Çoğumuzun mutlu olma sebebi olarak gördüğü başarı ne kadar da farklı anlamlara karşılık geliyor her birimizin zihninde. Böylesine göreceli bir kavramı nasıl oluyor da eğitim hayatımız boyunca aldığımız notların, sınav sonuçlarının içine hapsedebiliyoruz.

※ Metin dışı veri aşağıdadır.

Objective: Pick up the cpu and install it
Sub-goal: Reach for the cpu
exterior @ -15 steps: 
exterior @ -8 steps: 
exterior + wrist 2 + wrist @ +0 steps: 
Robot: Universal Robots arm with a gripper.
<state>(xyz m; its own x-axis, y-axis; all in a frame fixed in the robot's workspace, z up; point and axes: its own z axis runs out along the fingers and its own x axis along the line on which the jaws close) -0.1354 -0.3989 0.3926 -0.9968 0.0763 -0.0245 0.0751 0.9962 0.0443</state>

Küçücük yaşlarımızda çevremizde gördüğümüz her şeyi merakla sorgulayan cümlelerimiz gittikçe köreltiliyor eğitim hayatımız içerisinde.  İki artı iki kaç eder diye sorduğumuzda dört cevabını verene “niye” dediğimizde nasılda yadırganıyoruz. Sürekli doğru sorular sormaya karşı şartlandırılan zihnimiz var olan sitemin bir parçası olarak yetişmek üzerine eğitiliyor. Üniversiteye kadar öylesine meşgul ediliyor ki zihnimiz, biz kimiz? Neyiz? Ne yapıyoruz? Ne seviyoruz? Nereden gelip nereye gidiyoruz? Diye düşünecek vakit dahi bulamıyoruz. Üniversiteye gelince işler biraz değişiyor tabi. Doğup büyüdüğümüz aile kültürümüzün dışına çıkmak, farklı kültürleri keşfetmek çok şükür ki sorgulayabilme yetimizi bize yeniden kazandırıyor. Bu yetimiz sayesinde tanıdıkça, öğrendikçe doğruyu, yanlışı sorgulayıp kendi doğrularımızı bulabiliyoruz. Kendi doğrularımızı buldukça da kendi başarı tanımımızı yapabiliyoruz. Sorgulama kelimesini duymaktan ürken birçok aile olduğunu biliyorum. Korkmayın, zannettiğiniz kadar kötü bir anlamı yok bu kelimenin. Çocuğunuza öğrettiklerinizin doğruluğundan bu kadar mı şüphe duyuyorsunuz da sorgulamasından korkuyorsunuz? Bırakın her çocuk küçük yaşlarda yanlış ilkokul, yanlış öğretmen yüzünden kaybettiği çok önemli yetilerinden biri olan sorgulamayı yeniden öğrensin. Sorgulasın ki emekleriniz boşa gitmesin, kendini olduğu gibi ifade edebilmenin bir yolunu bulsun, yaptığı her ne olursa olsun kendi imzasını atabilsin.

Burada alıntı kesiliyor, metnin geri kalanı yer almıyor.